Fable

Un beau jour qu’il se promenait
Dans les prés, les bois et les champs,
Le chien de Dame Corinne croisa un chien méchant
Qui depuis quelque temps de derrière un bosquet
Le surveillait; la bête enragée le mordit
Le pauvre chien, las ! Contracta la maladie.
Il rentra la queue basse jusques à son logis ;
Sa maîtresse le vit, et fronça les sourcils :
« Mauvais sujet, tu es sorti sans mon accord
Tu vois, tu as eu tort :
Tu t’es fait malmener. »
L’état du pauvre chien commença d’empirer
La fièvre le rongeait, et sa gorge embrasée
Le faisait tant et tant souffrir
Qu’il ne pouvait plus avaler
Il se coucha, comprenant qu’il allait mourir,
Souffrant, pourtant résigné, et déterminé
À mourir dans le calme et la tranquillité.
Malheureusement la femme de son logis
Sur la question était d’un autre avis ;
Elle prépara donc nombre pansements,
Bandages, cataplasmes, baumes calmants
Et tout l’après midi et toute la soirée
Sans relâche s’acharna sur le canidé
Faisant de son agonie un enfer.
Il souffrait sans pouvoir rien faire ;
Un jour étranglé par une compresse
Il eut la hardiesse – ou la maladresse
De laisser s’échapper
De sa gorge étranglée
Un grognement voilé de rage et de douleur.
Dame Corinne fâchée et pleine de rancœur
S’en alla aussitôt se plaindre à son époux :
« L’animal a grogné, m’a menacée, et vous
Vous restez coi, ne dites mot, ne faites rien ?
Allez donc vitement rouer de coups ce chien ! »
Le mari maltraité aussi fut fort marri
Il avait recueilli l’animal tout petit
Et depuis cette époque un attachement profond
Liait l’animal fidèle et son maître si bon.
En outre connaissant son épouse, il pensait
Que l’animal, tant maltraité,
N’avait pas été bien mauvais,
N’ayant pas mordu mais grogné.
Tout cela il le dit
À sa femme trop chérie
Hélas, sa bienveillante sagesse ne récolta
Que des injures, elle le nomma même « scélérat »

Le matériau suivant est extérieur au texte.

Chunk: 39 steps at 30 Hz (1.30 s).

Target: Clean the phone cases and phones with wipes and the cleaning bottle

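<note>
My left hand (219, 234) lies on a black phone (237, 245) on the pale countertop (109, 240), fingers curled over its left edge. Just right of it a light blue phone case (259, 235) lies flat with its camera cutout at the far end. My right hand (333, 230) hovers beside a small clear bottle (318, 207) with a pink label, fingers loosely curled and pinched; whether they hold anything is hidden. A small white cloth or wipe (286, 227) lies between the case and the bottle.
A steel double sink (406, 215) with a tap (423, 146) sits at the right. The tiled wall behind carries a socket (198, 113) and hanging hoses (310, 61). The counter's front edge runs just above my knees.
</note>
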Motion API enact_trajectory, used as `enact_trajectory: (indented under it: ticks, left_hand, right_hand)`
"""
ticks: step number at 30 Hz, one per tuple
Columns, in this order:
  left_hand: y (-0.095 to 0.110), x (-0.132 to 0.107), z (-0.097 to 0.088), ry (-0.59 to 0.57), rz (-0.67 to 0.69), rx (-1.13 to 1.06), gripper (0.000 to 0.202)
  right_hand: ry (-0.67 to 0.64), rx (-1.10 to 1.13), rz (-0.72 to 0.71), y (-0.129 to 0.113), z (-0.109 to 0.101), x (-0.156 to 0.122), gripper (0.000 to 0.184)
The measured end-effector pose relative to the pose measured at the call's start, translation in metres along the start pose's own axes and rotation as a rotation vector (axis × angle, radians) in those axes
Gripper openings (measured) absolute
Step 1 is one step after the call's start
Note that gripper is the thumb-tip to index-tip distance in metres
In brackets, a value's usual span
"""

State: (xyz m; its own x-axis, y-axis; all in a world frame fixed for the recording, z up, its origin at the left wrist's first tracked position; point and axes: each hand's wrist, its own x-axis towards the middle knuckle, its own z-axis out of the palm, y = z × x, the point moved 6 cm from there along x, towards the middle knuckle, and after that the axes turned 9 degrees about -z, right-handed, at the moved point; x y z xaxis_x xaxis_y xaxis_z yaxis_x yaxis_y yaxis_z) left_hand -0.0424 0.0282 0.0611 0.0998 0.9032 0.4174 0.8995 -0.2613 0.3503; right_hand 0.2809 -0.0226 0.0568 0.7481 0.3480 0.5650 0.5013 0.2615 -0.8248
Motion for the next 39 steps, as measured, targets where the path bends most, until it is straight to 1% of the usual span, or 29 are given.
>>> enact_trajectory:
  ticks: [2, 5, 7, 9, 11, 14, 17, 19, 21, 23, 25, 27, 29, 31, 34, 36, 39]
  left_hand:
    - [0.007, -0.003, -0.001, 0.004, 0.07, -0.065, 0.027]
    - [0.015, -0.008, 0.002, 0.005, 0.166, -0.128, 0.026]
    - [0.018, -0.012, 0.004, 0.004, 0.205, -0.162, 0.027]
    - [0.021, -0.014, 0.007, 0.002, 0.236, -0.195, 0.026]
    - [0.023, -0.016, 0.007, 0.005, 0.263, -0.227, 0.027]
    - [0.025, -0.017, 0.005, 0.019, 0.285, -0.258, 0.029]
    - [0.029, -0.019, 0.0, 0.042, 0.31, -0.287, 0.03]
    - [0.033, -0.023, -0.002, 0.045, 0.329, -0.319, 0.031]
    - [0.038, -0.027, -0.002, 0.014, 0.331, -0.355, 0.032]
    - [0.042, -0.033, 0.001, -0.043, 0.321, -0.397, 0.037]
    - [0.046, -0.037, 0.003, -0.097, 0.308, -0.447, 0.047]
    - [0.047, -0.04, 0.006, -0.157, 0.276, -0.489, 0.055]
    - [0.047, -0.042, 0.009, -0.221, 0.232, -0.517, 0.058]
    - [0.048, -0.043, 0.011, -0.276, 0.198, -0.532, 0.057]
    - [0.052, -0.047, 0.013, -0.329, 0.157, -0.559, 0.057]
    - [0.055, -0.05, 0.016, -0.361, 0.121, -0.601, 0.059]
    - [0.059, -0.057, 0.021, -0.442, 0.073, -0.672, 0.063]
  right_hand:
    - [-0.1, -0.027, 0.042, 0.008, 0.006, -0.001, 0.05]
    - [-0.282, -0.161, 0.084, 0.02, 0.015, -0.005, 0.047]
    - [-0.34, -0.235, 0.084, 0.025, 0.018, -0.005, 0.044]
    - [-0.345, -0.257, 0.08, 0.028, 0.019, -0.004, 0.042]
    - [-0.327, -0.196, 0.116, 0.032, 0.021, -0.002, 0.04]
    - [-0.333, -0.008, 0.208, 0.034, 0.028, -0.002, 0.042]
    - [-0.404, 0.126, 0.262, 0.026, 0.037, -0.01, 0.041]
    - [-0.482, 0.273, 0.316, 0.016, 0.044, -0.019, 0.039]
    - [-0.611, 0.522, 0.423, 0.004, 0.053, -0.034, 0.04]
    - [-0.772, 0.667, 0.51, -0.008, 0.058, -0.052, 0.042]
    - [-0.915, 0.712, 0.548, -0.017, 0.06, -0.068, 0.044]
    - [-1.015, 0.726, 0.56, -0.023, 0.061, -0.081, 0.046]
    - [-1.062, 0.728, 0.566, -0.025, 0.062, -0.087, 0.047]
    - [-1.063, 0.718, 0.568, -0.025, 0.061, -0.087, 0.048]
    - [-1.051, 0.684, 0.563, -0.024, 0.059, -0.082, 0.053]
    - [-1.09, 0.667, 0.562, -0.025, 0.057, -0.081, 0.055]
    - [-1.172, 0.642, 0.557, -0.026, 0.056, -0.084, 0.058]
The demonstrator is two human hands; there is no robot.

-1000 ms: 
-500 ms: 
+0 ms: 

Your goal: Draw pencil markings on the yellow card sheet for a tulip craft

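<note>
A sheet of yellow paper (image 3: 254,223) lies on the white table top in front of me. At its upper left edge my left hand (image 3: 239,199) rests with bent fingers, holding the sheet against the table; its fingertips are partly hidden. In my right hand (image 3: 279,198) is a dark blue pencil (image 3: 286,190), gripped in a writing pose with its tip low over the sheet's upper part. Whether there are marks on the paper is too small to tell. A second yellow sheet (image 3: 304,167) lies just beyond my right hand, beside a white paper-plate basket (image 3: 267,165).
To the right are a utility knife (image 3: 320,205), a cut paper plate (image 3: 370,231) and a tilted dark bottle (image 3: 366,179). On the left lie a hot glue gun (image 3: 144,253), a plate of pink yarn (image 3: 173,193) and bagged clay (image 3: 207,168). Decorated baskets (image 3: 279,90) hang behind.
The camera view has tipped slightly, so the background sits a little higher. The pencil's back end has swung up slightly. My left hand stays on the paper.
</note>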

Et se plaignit bien haut de son indifférence
Alors qu’elle-même n’avait pour lui que déférence
Elle le réprimanda ainsi pendant des heures
Puis, ayant apaisé sa colère et sa peur,
S’en alla à nouveau martyriser son chien
Qui malgré sa douleur cette fois se garda bien
De faire paraître un croc
Pour ne pas faire gronder
Son maître tant aimé
Qui par amour à sa femme se soumettait trop
Il se résigna donc à mourir en souffrance
Et malgré sa douleur garda calme et silence.
Son maître de le voir harcelé, tourmenté
Par son épouse pleine de bonnes intentions
Et craignant les complications
De la fureur de sa moitié
Compatissant
Mais impuissant
Se résigna à voir son animal fidèle
Souffrir stoïquement pour calmer la querelle.

Mesdames, vous qui êtes pleines de bonnes intentions
Sachez que vos traitements et vos attentions
Peuvent ne pas guérir mais blesser davantage
Un animal meurtri qui redevient sauvage :
En l’étouffant, vous grandissez ses maux.
Lors s’il vous grogne, n’en faites pas un crime,
Et n’allez pas partout crier bien haut
Que dans l’histoire vous êtes la victime.